+++ SOURCE DATA +++

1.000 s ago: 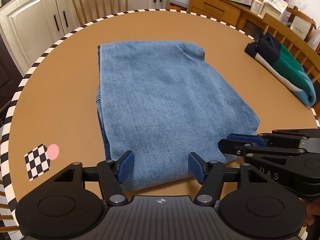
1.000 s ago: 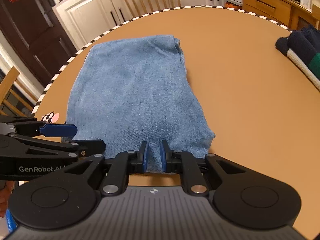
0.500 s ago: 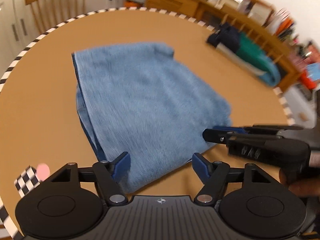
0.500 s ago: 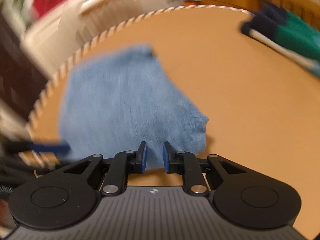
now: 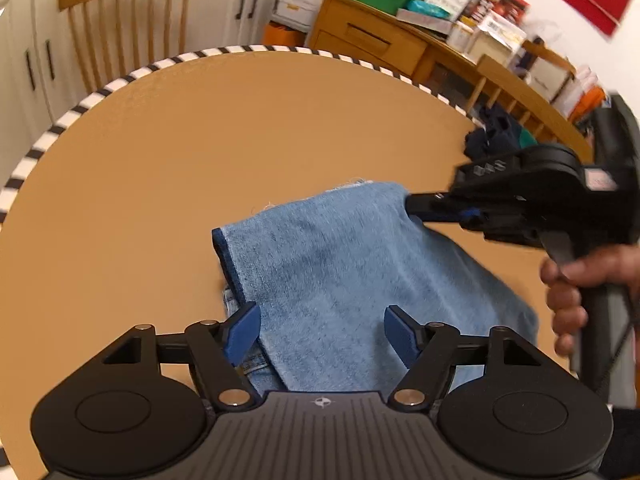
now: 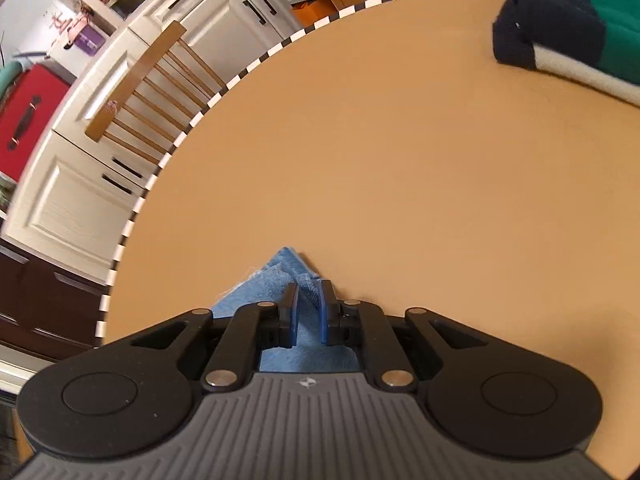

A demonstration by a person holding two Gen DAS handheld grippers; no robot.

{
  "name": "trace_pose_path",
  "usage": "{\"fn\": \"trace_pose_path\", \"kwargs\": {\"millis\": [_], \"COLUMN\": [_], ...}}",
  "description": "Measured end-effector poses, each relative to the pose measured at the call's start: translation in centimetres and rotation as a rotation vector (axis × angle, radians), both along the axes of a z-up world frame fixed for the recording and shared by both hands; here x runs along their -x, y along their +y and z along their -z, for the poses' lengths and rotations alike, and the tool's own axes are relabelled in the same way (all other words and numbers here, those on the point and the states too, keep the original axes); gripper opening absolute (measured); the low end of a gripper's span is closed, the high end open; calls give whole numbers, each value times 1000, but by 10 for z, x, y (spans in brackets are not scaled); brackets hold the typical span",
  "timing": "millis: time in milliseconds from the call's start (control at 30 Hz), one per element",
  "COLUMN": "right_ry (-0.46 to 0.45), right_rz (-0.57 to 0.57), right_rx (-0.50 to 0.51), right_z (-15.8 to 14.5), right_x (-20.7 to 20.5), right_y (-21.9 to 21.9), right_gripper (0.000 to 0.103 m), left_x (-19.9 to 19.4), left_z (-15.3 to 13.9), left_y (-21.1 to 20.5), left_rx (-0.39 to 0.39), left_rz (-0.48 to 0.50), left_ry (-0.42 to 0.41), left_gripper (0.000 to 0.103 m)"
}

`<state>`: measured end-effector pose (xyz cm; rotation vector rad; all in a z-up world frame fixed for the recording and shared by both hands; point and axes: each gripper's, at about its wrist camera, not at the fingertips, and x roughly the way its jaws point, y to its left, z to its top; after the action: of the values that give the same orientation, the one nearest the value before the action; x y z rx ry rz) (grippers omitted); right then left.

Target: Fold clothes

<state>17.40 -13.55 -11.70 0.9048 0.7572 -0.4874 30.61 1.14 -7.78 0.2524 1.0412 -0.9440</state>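
Note:
The blue jeans point(image 5: 340, 272) lie folded on the round tan table point(image 5: 200, 140). My left gripper point(image 5: 321, 316) hovers over their near part, jaws opening wide, denim beneath and between the pads but not pressed. My right gripper point(image 5: 412, 204), held by a hand point(image 5: 580, 280), has its tips at the far right corner of the denim. In the right wrist view my right gripper point(image 6: 309, 292) is closing, pinching a ridge of that jeans corner point(image 6: 280, 268). The rest of the jeans is hidden under its body.
A folded navy, green and white garment point(image 6: 580, 28) lies at the table's far right edge. A wooden chair point(image 5: 128, 20) stands behind the striped table rim, with white cabinets and a cluttered wooden sideboard point(image 5: 380, 40) beyond. Bare tabletop point(image 6: 400, 160) stretches ahead of both grippers.
Both grippers swept forward across the table. The jeans, spread long before, now show as a shorter fold with their far corner at the right gripper's tips. The right gripper's view has rolled.

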Motion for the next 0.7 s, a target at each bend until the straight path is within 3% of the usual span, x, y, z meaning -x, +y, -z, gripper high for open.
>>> {"fn": "trace_pose_path", "kwargs": {"millis": [67,100,167,267,333,433,667,700], "right_ry": [9,-6,-36,-148,-184,-191,-246,-258], "right_rz": [3,11,28,29,40,80,250,273], "right_rx": [12,12,11,50,88,98,-114,-144], "right_z": [2,-3,-13,-40,-52,-54,-16,-10], "right_x": [0,6,19,61,97,144,207,214], "right_y": [1,1,2,7,23,48,81,85], "right_gripper": [17,25,21,24,33,38,54,62], "left_x": [-2,-5,-10,-7,-4,2,24,26], "left_z": [7,8,4,-11,-20,-30,-40,-41], "left_y": [-2,-1,4,8,9,7,7,4], "left_rx": [-34,-35,-10,-12,-14,-15,-1,7], "left_rz": [2,-9,-47,-30,-1,48,160,182], "left_ry": [6,19,48,-23,-64,-103,-145,-161], "left_gripper": [80,80,74,75,77,78,78,78]}}
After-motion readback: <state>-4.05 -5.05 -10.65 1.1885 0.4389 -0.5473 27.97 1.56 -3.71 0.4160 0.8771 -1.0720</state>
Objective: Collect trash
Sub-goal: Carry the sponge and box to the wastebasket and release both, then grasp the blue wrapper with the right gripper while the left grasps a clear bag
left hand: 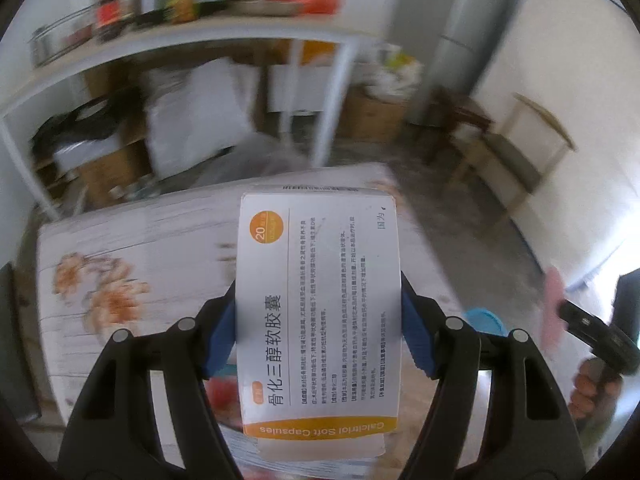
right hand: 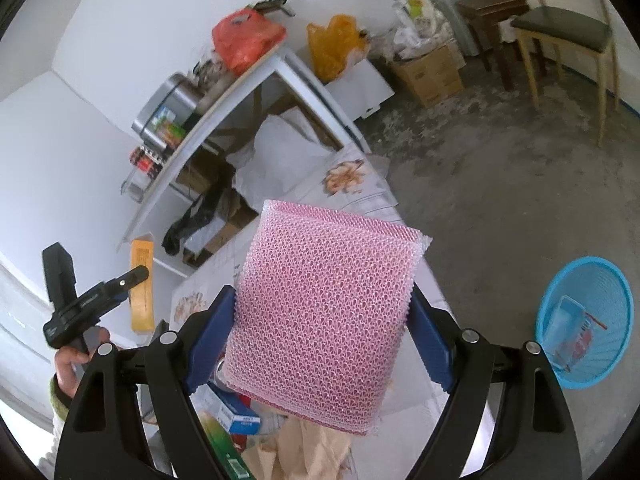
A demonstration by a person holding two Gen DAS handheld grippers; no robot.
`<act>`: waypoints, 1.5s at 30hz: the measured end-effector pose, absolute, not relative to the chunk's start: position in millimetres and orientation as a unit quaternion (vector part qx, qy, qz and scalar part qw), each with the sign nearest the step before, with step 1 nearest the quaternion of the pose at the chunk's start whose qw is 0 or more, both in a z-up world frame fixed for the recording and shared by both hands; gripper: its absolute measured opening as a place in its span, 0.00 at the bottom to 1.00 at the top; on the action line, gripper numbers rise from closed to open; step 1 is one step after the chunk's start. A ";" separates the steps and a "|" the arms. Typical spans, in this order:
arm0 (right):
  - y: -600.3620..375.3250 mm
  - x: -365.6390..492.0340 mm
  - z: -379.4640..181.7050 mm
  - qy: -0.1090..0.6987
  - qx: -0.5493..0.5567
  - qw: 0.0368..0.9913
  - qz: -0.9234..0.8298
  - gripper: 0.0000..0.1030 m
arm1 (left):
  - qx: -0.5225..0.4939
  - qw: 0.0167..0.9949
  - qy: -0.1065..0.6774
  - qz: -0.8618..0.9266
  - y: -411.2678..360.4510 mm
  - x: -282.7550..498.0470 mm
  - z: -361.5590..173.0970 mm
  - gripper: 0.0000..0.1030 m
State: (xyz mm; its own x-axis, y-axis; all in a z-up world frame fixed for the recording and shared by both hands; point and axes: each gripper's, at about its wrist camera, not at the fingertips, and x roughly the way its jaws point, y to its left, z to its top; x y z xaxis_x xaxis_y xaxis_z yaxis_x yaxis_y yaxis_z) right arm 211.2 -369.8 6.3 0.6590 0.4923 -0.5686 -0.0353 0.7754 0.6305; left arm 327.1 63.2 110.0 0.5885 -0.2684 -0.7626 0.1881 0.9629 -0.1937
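My left gripper [left hand: 319,292] is shut on a white and orange medicine box [left hand: 332,240], its blue pads pressing on both long sides, above the floral-cloth table [left hand: 120,260]. In the right wrist view the same box [right hand: 142,304] shows edge-on at the left, held by a hand. My right gripper [right hand: 322,294] is shut on a pink bubble-wrap pad [right hand: 332,248], also lifted over the table [right hand: 344,176]. A blue mesh waste basket [right hand: 600,280] stands on the floor to the right and holds a clear plastic package. Under the pad lie a blue-white box [right hand: 240,416], a green pack [right hand: 224,448] and a beige bag [right hand: 304,452].
Behind the table stands a white shelf unit [right hand: 248,76] with a red bag [right hand: 244,40] and a metal pot on it. A cardboard box of rubbish [right hand: 432,68] and two chairs [right hand: 560,32] are at the far wall. Bare concrete floor [right hand: 500,168] lies between the table and the basket.
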 end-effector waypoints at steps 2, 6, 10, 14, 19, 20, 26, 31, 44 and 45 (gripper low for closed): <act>-388.6 194.2 7.2 0.375 0.307 0.863 0.140 0.78 | -0.040 0.885 0.433 -0.168 28.6 312.9 114.1 0.65; -434.0 161.0 2.6 0.364 0.325 0.867 0.096 0.78 | -0.020 0.865 0.440 -0.240 -45.0 292.9 106.6 0.65; -489.2 132.2 -22.0 0.366 0.362 0.856 0.035 0.78 | -0.004 0.834 0.462 -0.301 -125.4 283.0 85.8 0.65; -538.7 112.6 -64.4 0.381 0.410 0.829 -0.017 0.78 | 0.005 0.797 0.496 -0.345 -208.1 279.7 54.0 0.66; -587.4 106.2 -127.9 0.404 0.470 0.782 -0.057 0.79 | 0.010 0.749 0.544 -0.379 -300.3 279.2 3.5 0.68; -598.5 110.0 -140.7 0.407 0.479 0.775 -0.062 0.79 | 0.008 0.745 0.548 -0.381 -311.8 279.4 -3.0 0.73; -647.3 149.9 -215.8 0.436 0.469 0.757 -0.131 0.88 | -0.011 0.741 0.547 -0.389 -384.8 292.5 -40.3 0.87; -665.1 156.2 -262.7 0.469 0.458 0.735 -0.175 0.88 | -0.055 0.716 0.581 -0.383 -382.5 298.8 -57.8 0.87; -630.4 80.6 -192.6 0.398 0.394 0.811 -0.169 0.88 | -0.067 0.799 0.465 -0.376 -227.9 262.8 38.0 0.87; -625.9 78.0 -184.2 0.395 0.384 0.817 -0.168 0.88 | -0.070 0.808 0.454 -0.369 -206.4 255.7 46.7 0.87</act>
State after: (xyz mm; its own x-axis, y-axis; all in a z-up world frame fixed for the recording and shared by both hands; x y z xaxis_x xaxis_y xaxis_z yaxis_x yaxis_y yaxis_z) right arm 78.0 -625.9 -184.2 0.6319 0.0288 -0.7745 0.5781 0.6481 0.4958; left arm 255.7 -206.4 46.7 0.3160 -0.6598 -0.6818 0.5330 0.7179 -0.4477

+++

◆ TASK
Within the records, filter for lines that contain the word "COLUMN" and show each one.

◆ ANSWER SECTION
  "usage": "{\"fn\": \"trace_pose_path\", \"kwargs\": {\"millis\": [_], \"COLUMN\": [_], ...}}",
  "COLUMN": "right_ry (-0.46 to 0.45), right_rz (-0.57 to 0.57), right_rx (-0.50 to 0.51), right_z (-15.8 to 14.5), right_x (-20.7 to 20.5), right_y (-21.9 to 21.9), right_gripper (0.000 to 0.103 m), left_x (-19.9 to 19.4), left_z (-15.3 to 13.9), left_y (-21.1 to 20.5), left_rx (-0.39 to 0.39), left_rz (-0.48 to 0.50), left_ry (-0.42 to 0.41), left_gripper (0.000 to 0.103 m)"

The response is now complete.